▶ [WHAT YOU HAVE TO DO]: Without the images, print every line of the material below exactly as given.

══════

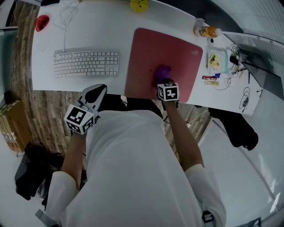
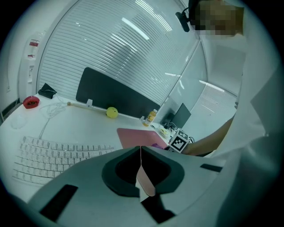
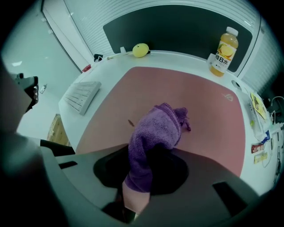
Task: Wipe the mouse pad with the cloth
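A pink mouse pad [image 1: 151,53] [image 3: 186,97] [image 2: 133,136] lies on the white desk, right of the keyboard. My right gripper [image 1: 165,85] [image 3: 148,170] is shut on a purple cloth [image 1: 162,73] [image 3: 157,133], which rests bunched on the pad near its front middle. A small dark speck [image 3: 131,123] sits on the pad left of the cloth. My left gripper [image 1: 94,96] [image 2: 141,170] hovers shut and empty at the desk's front edge, below the keyboard and off the pad.
A white keyboard [image 1: 86,63] lies left of the pad. A yellow ball [image 1: 139,5] and an orange drink bottle [image 1: 206,31] [image 3: 224,46] stand at the back. Small packets and cables [image 1: 219,66] crowd the right side. A red object [image 1: 42,22] sits far left.
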A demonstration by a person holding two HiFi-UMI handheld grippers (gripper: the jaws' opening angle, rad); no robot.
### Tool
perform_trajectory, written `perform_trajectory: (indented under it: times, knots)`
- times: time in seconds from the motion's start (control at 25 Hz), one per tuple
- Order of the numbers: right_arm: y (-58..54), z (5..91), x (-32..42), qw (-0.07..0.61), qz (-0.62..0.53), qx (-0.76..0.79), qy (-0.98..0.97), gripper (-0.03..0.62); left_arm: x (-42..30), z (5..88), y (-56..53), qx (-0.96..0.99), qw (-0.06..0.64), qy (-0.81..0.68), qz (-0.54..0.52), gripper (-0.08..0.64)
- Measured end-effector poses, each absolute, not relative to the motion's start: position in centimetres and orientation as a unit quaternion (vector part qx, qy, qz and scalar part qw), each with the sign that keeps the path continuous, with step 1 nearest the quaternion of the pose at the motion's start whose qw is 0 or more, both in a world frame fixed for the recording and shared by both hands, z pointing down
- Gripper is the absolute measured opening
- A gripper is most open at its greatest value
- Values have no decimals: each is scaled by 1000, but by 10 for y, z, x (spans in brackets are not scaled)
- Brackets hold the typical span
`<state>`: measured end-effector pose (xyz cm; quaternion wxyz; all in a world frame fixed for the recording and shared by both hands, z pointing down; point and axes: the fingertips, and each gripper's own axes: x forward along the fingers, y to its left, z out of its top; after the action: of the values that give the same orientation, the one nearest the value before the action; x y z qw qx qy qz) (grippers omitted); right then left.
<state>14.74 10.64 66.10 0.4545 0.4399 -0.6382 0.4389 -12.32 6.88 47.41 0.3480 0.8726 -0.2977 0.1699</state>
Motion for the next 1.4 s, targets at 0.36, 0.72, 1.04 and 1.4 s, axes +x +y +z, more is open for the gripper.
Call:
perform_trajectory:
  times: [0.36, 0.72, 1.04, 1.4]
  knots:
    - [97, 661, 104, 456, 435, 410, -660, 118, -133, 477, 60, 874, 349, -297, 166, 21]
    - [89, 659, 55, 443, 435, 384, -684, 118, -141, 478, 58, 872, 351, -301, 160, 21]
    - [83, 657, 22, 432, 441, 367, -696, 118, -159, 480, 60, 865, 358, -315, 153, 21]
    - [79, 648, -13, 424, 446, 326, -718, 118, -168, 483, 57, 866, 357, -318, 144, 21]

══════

▶ [SOLVED EXERCISE]:
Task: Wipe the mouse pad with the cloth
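A pink mouse pad [image 1: 151,53] [image 3: 186,97] [image 2: 133,136] lies on the white desk, right of the keyboard. My right gripper [image 1: 165,85] [image 3: 148,170] is shut on a purple cloth [image 1: 162,73] [image 3: 157,133], which rests bunched on the pad near its front middle. A small dark speck [image 3: 131,123] sits on the pad left of the cloth. My left gripper [image 1: 94,96] [image 2: 141,170] hovers shut and empty at the desk's front edge, below the keyboard and off the pad.
A white keyboard [image 1: 86,63] lies left of the pad. A yellow ball [image 1: 139,5] and an orange drink bottle [image 1: 206,31] [image 3: 224,46] stand at the back. Small packets and cables [image 1: 219,66] crowd the right side. A red object [image 1: 42,22] sits far left.
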A demonstration by a person holding two HiFi-UMI handheld grippers (gripper: the jaws' opening angle, rad); no robot.
### Tool
perform_trajectory, written `perform_trajectory: (indented under it: times, knots)`
- times: time in seconds from the motion's start (control at 25 Hz), one per tuple
- Order of the numbers: right_arm: y (-58..54), z (5..91), x (-32..42), qw (-0.07..0.61), qz (-0.62..0.53), qx (-0.76..0.79), qy (-0.98..0.97), gripper (-0.03..0.62); left_arm: x (-42..30), z (5..88), y (-56..53), qx (-0.96..0.99), qw (-0.06..0.64), qy (-0.81..0.68), qz (-0.54..0.52), gripper (-0.08..0.64)
- Measured end-effector poses, each absolute, not relative to the motion's start: position in centimetres and orientation as a unit quaternion (vector part qx, qy, qz and scalar part qw), each with the sign that keeps the path continuous, with step 1 nearest the quaternion of the pose at the motion's start whose qw is 0 or more, both in a world frame fixed for the recording and shared by both hands, z pointing down
- Gripper is the absolute measured opening
- A gripper is most open at its greatest value
- Values have no decimals: each is scaled by 1000, but by 10 for y, z, x (spans in brackets are not scaled)
- Brackets hold the typical span
`<state>`: measured end-effector pose (xyz cm; quaternion wxyz; all in a world frame fixed for the recording and shared by both hands, z pointing down; point and axes: the fingertips, and each gripper's own axes: x forward along the fingers, y to its left, z out of its top; after the action: of the values that give the same orientation, the one nearest the value before the action; x y z qw qx qy qz) (grippers omitted); right then left.
<state>14.74 10.64 66.10 0.4545 0.4399 -0.6382 0.4389 -12.32 6.88 47.41 0.3480 0.8726 -0.2977 0.1699</state>
Motion for the next 1.4 s, targets at 0.36, 0.72, 1.04 and 1.4 s, axes +x +y +z, more is open for the gripper.
Call:
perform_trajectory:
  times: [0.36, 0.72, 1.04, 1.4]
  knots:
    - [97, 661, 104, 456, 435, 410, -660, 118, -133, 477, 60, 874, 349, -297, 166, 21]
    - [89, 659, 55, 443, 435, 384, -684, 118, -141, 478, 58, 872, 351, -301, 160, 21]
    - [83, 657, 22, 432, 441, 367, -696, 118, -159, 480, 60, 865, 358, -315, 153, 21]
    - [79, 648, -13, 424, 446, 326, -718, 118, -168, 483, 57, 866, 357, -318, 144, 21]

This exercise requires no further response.